### Task brief
If anything in the data looks odd, keep it anyway and write the whole listing out unchanged.

### Data below
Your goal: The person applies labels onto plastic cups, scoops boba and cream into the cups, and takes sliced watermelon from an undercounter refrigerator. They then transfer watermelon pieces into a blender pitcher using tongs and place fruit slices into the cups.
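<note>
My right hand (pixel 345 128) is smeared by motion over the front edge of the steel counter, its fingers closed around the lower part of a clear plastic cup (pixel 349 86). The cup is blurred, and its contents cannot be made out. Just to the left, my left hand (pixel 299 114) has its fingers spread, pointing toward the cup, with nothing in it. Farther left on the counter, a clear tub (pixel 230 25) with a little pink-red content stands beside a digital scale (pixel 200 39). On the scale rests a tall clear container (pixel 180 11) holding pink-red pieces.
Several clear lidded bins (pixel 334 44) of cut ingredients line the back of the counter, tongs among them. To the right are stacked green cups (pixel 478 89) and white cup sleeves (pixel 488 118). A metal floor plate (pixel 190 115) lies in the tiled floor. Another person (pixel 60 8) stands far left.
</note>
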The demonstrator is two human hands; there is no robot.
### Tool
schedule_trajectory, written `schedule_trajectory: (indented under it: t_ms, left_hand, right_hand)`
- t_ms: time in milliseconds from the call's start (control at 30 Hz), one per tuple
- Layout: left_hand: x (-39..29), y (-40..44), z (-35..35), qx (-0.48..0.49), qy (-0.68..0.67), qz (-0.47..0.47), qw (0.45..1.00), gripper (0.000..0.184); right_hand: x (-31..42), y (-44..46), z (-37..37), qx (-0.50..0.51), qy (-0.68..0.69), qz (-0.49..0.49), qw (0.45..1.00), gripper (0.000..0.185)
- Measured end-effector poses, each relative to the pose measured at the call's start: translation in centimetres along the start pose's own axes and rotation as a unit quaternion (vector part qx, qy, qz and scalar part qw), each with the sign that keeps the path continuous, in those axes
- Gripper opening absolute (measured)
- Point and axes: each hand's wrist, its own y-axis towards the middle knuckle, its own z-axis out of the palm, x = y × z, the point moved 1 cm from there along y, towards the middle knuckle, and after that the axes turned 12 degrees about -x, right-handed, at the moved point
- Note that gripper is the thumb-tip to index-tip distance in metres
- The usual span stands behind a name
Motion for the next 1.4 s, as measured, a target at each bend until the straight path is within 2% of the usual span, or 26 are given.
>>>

### Answer box
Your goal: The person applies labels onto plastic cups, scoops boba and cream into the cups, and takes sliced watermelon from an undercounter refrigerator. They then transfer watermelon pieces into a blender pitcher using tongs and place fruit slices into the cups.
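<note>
My right hand (pixel 345 128) is smeared by motion over the front edge of the steel counter, its fingers closed around the lower part of a clear plastic cup (pixel 349 86). The cup is blurred, and its contents cannot be made out. Just to the left, my left hand (pixel 299 114) has its fingers spread, pointing toward the cup, with nothing in it. Farther left on the counter, a clear tub (pixel 230 25) with a little pink-red content stands beside a digital scale (pixel 200 39). On the scale rests a tall clear container (pixel 180 11) holding pink-red pieces.
Several clear lidded bins (pixel 334 44) of cut ingredients line the back of the counter, tongs among them. To the right are stacked green cups (pixel 478 89) and white cup sleeves (pixel 488 118). A metal floor plate (pixel 190 115) lies in the tiled floor. Another person (pixel 60 8) stands far left.
</note>
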The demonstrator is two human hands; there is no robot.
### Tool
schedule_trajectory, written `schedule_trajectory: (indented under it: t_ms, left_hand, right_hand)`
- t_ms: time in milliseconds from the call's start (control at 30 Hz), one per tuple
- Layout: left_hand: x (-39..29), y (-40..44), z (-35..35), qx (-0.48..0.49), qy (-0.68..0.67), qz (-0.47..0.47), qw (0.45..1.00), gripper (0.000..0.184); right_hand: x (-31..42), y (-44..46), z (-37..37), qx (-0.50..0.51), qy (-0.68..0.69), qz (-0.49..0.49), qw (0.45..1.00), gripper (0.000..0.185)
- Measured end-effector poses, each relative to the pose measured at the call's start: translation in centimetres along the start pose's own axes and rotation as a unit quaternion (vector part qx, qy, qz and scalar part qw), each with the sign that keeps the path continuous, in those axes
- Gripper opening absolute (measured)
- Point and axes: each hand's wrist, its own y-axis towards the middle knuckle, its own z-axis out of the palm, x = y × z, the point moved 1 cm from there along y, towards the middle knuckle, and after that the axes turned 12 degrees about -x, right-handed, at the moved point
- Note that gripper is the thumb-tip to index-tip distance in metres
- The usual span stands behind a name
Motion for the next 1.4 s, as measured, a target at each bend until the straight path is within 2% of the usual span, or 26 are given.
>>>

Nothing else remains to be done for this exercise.